### Given records

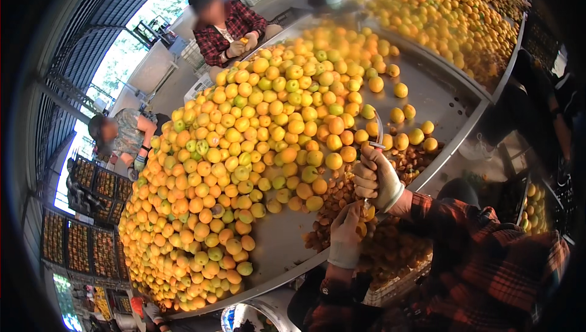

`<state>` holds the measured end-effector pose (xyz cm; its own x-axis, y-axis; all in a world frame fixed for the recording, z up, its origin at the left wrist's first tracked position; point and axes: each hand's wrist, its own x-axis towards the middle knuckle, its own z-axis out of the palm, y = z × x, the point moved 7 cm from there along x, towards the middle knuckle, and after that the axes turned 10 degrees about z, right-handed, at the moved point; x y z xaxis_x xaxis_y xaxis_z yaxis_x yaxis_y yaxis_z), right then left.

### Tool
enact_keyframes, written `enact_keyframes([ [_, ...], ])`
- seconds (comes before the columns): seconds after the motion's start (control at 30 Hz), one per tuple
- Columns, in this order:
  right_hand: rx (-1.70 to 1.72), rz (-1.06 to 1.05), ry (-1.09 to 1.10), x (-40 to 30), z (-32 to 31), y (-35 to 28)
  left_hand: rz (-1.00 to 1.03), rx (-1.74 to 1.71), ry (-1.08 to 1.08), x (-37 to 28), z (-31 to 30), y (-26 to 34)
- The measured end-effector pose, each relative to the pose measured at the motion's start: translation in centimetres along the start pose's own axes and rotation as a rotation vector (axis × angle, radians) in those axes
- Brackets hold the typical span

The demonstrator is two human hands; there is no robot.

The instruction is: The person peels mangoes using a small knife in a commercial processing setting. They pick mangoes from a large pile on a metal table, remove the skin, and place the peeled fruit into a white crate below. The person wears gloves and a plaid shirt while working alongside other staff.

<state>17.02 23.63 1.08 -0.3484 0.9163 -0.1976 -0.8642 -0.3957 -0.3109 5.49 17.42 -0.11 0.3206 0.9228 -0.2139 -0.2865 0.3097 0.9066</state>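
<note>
My right hand [377, 178], in a pale work glove, is closed around a hand tool [379, 132] with a curved metal strip and a bit of red at its handle. Just below it, my gloved left hand [345, 233] grips an orange-yellow apricot [368, 213], partly hidden by the fingers. The tool's lower end meets the fruit between my hands; the exact contact is too small to tell. Beneath both hands lies a heap of brown apricot pits [329, 213] on the metal table [279, 240]. A large mound of whole apricots [238, 144] rises beyond.
The table's raised metal rim [439, 167] runs close by my forearms. Under it stands a crate [398, 286] with brown matter above. Across the table a person [229, 34] handles fruit; another person [130, 135] sits further left. Stacked fruit crates [82, 240] stand at far left.
</note>
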Motion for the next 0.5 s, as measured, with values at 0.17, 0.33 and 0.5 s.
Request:
enact_keyframes([
  [0.17, -0.242, -0.209, 0.147, -1.8, 2.6, -0.7, 0.445, 0.590, 0.150, -0.1, -0.3, 2.3],
  [0.33, -0.171, -0.246, 0.167, -2.6, 2.2, -2.3, 0.352, 0.337, 0.054, 0.5, 1.2, 1.4],
  [0.5, -0.020, -0.161, 0.054, -1.2, 2.1, -0.8, 0.688, 0.985, -0.098, -0.1, 0.6, -0.5],
])
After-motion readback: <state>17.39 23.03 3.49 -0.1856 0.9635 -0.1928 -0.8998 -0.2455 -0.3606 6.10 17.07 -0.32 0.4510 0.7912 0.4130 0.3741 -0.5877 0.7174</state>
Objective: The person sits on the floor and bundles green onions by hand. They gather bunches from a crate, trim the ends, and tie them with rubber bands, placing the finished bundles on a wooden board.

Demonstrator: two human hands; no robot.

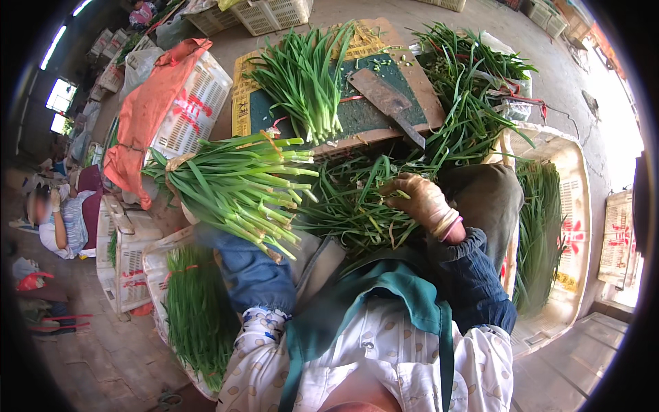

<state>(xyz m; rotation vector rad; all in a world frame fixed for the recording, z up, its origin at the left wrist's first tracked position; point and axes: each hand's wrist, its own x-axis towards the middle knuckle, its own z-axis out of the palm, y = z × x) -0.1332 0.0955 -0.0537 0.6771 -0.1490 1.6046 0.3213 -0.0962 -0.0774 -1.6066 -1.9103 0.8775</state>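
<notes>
My left hand (178, 161), mostly hidden by leaves, grips a bunch of flat-leaved allium greens (231, 185). The bunch lies sideways, its pale cut stems pointing right and a tan band near those ends. My right hand (416, 198) wears a soiled glove, with rubber bands (447, 224) around the wrist. Its curled fingers hold a small yellowish leaf piece (403, 194) above loose greens (355, 201) in my lap. Ahead, another bunch (309, 82) rests on a dark green board (360, 121). To its right lies a cleaver (383, 95), handle towards me.
Plastic crates of greens flank me, a left crate (154, 268) and a right crate (576, 206). Loose greens (463, 87) are heaped beyond the board's right side. A red cloth (149, 98) drapes an upright crate (198, 103). Another person (69, 216) sits at far left.
</notes>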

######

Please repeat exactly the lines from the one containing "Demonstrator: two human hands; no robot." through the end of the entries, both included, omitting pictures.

Demonstrator: two human hands; no robot.


<state>(xyz m; rotation vector rad; all in a world frame fixed for the recording, z up, its origin at the left wrist's first tracked position; point and axes: each hand's wrist, its own x-axis towards the middle knuckle, its own z-axis out of the palm, y = z × x) -0.1332 0.0955 -0.0537 0.6771 -0.1490 1.6046 0.3213 -0.0962 -0.0774 -1.6066 -1.9103 0.8775</state>
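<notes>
My left hand (178, 161), mostly hidden by leaves, grips a bunch of flat-leaved allium greens (231, 185). The bunch lies sideways, its pale cut stems pointing right and a tan band near those ends. My right hand (416, 198) wears a soiled glove, with rubber bands (447, 224) around the wrist. Its curled fingers hold a small yellowish leaf piece (403, 194) above loose greens (355, 201) in my lap. Ahead, another bunch (309, 82) rests on a dark green board (360, 121). To its right lies a cleaver (383, 95), handle towards me.
Plastic crates of greens flank me, a left crate (154, 268) and a right crate (576, 206). Loose greens (463, 87) are heaped beyond the board's right side. A red cloth (149, 98) drapes an upright crate (198, 103). Another person (69, 216) sits at far left.
</notes>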

No further output is needed for the exercise.